Nell sticks her head round the doorway at that; Sam can just tell she’s decided they can’t be left on their own while Bird is wherever he is.

“You’re tempered right, Gus?” she asks him. Gus nods unthinkingly; he’s not sure he should have admitted that though he can’t remember why. The lapse–if that is what it is—troubles him though and he decides not to meet her eyes. This isn’t the first time Sam has been impressed by Nell’s astuteness; it’s just he has no idea what ‘tempered’ means. “You’re right, Dad, he can’t be compelled,” she goes on to say. “You’d just kill him.”

She looks between the two men. They shift uneasily towards one another.

“It was me this time. I hit him,” Gus says.

Nell just shakes her head, making it obvious she could care less. “I’m sure you’re both really enjoying this little bout of post-punch-up camaraderie,” she says after a pause and a sigh. Gus looks both slightly ashamed and outraged as he turns to Sam. To what, defend him? “Only from over here it just seems juvenile,” she adds, raising her voice. “Every bit of exertion like that simply delays your recovery, Gus. In fact, I’ve got no idea how you’re even standing up much less brawling. And it’s irresponsible considering the efforts put into saving your life.”

“I did hit him first,” Sam says quickly when she pauses–the gloves are about to come off and his daughter is definitely pissed, “and I provoked him.”

“No shit,” she sighs. “In any case, it’s late. I’m going to make dinner and you need to get cleaned up. Ah–I hear something clomping up the stairs so I’m guessing my brother will be here to help with that.” She waves at them as she backs away.

 

In the interval before Bird gets back, which appears to get extended as they can hear Nell and him talking outside the room, Sam announces:

“Nell made it very clear to me after she examined you that, because I’d...uh...hit you, your care would have to be my responsibility–for the next forty-eight hours at least. Anyway I am sorry, Gus, really sorry. I’d like to say I really didn’t mean to show you the disrespect you’ve been treated with, except of course I did since I basically pulled a knife on you. Please believe me, though, the last thing I’d ever want would be to behave towards you the way my brother used to behave to me. And I should never have hit you.”
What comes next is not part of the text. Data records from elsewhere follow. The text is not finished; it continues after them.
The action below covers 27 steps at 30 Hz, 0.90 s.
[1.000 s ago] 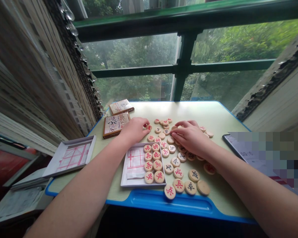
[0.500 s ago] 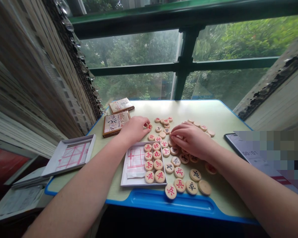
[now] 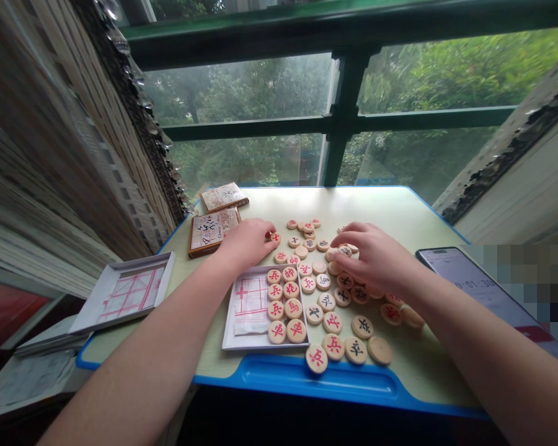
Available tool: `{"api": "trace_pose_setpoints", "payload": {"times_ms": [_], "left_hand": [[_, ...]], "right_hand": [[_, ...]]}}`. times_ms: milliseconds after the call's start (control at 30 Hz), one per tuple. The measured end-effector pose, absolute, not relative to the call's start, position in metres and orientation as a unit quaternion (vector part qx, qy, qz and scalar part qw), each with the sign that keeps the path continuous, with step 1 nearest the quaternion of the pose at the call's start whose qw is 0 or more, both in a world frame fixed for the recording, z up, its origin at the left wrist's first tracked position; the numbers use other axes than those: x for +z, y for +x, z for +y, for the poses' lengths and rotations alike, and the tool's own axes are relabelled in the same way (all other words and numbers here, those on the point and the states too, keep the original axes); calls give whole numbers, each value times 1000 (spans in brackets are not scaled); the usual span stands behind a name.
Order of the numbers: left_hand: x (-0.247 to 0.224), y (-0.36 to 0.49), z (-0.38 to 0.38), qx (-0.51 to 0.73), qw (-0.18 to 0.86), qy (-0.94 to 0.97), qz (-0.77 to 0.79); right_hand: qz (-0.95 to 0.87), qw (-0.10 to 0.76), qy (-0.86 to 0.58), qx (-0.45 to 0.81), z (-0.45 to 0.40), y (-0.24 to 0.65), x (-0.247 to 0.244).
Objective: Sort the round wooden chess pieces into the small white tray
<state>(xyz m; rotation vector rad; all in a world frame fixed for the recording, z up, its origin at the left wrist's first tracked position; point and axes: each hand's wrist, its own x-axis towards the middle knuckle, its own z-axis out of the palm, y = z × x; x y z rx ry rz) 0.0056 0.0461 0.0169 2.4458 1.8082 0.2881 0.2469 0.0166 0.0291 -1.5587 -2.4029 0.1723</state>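
My left hand [image 3: 251, 240], fingers closed, grips the edge of a round wooden Chinese chess piece [image 3: 275, 238] with a red character. Just below it on the table is an open white box [image 3: 232, 337], with two columns of red-lettered pieces along its right side and a folded paper board [image 3: 252, 303] on its left. Over the scattered pieces, my right hand [image 3: 367, 254] is open, its fingers apart and curved downward. A black-lettered piece [image 3: 345, 251] shows between its thumb and fingers. Other pieces lie partly hidden beneath that hand.
Two printed boxes [image 3: 214, 230] lie at the table's far left. A white box lid [image 3: 165, 288] rests at the left edge. On the right is a phone [image 3: 446, 263] showing a timer. A blue rim [image 3: 320, 378] edges the table by a window.
My right hand has shifted slightly right and its fingers have spread, uncovering pieces beneath. My left hand stays at the same red piece. The view has moved slightly.
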Motion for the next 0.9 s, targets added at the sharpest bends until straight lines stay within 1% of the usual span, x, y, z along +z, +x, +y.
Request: {"api": "trace_pose_setpoints", "payload": {"times_ms": [100, 167, 233, 300, 367, 433, 500, 533, 767, 900], "left_hand": [[15, 3, 48, 67, 74, 806, 584], [14, 3, 49, 60, 82, 805, 585], [15, 6, 45, 84, 72, 796, 595], [19, 14, 38, 135, 55, 791, 594], [25, 24, 29, 189, 39, 807, 558], [30, 35, 18, 207, 70, 827, 518], [32, 45, 10, 189, 100, 846, 488], [32, 49, 7, 168, 98, 856, 478], [29, 69, 5, 70, 36, 878, 471], [27, 79, 6, 70, 34, 888, 453]], "right_hand": [[-836, 66, -540, 68, 13, 249, 30], [-832, 38, -550, 57, 10, 248, 30], [-823, 36, -565, 36, 8, 244, 30], [-816, 37, -576, 24, 6, 240, 31], [-814, 33, -579, 14, 3, 237, 32], [-817, 25, -576, 1, 0, 235, 33], [-823, 18, -568, -4, -3, 235, 33], [-824, 16, -566, -4, -4, 236, 33], [-821, -15, -568, 43, 3, 252, 41], [-839, -9, -542, 44, 6, 256, 39]]}}
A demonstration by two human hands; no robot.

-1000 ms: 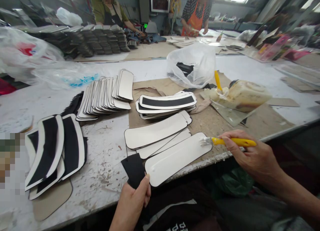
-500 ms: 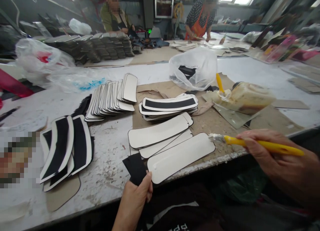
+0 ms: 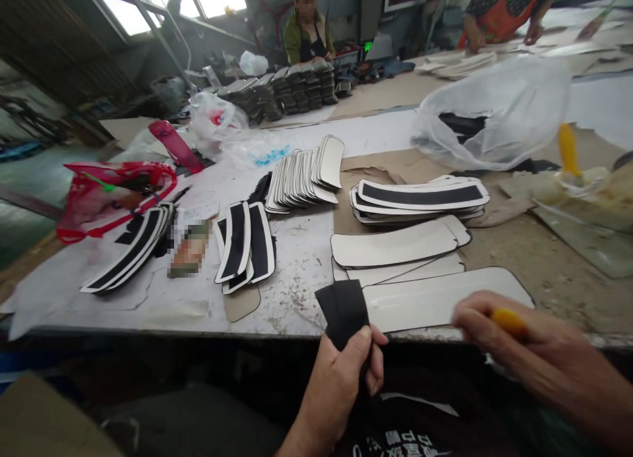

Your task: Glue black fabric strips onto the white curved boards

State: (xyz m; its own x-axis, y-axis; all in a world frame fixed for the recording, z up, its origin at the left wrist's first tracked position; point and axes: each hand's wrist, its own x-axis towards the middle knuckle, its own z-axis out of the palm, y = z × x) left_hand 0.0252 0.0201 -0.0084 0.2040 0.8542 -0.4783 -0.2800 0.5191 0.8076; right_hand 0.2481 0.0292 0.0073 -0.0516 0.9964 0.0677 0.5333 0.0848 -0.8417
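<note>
Left hand [image 3: 343, 371] pinches black strips [image 3: 347, 310] by white panel [image 3: 420, 300] at table [image 3: 299, 312] edge; right hand [image 3: 529, 351], wrapped round yellow brush handle [image 3: 509, 322], hides panel's lower edge. Beyond: black-striped panels [image 3: 420, 194], plastic bag [image 3: 529, 107]; left, red bag [image 3: 79, 210].

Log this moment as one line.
left hand: grips black strips | right hand: grips yellow handle | white panel: at table's near edge | clear bag: holds black pieces

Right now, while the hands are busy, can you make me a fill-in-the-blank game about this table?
1. The strip material pinched in the left hand is ____.
2. The right hand grips a brush by its ____.
3. The plastic bag at the picture's far left is mostly ____.

Missing words: black; handle; red.
</note>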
“Thank you,” Gus replies, rather testily or so it seems to Sam. “Maybe I could have handled it better–I’m not too clear about that. And it’s not like I don’t understand what an incredible shock it must have been.” He gives Sam a look then with the corners of his mouth turned down as if to say: I know that is the understatement of all time. “And there”s the whole home invasion thing, your kids, an unwelcome visitor. Only, Professor Campbell, I have to warn you you’ve only seen my bright and cheerful side up to now. The truth is I’m an appalling patient. I hate having to be looked after. It makes me grumpy. Very grumpy.”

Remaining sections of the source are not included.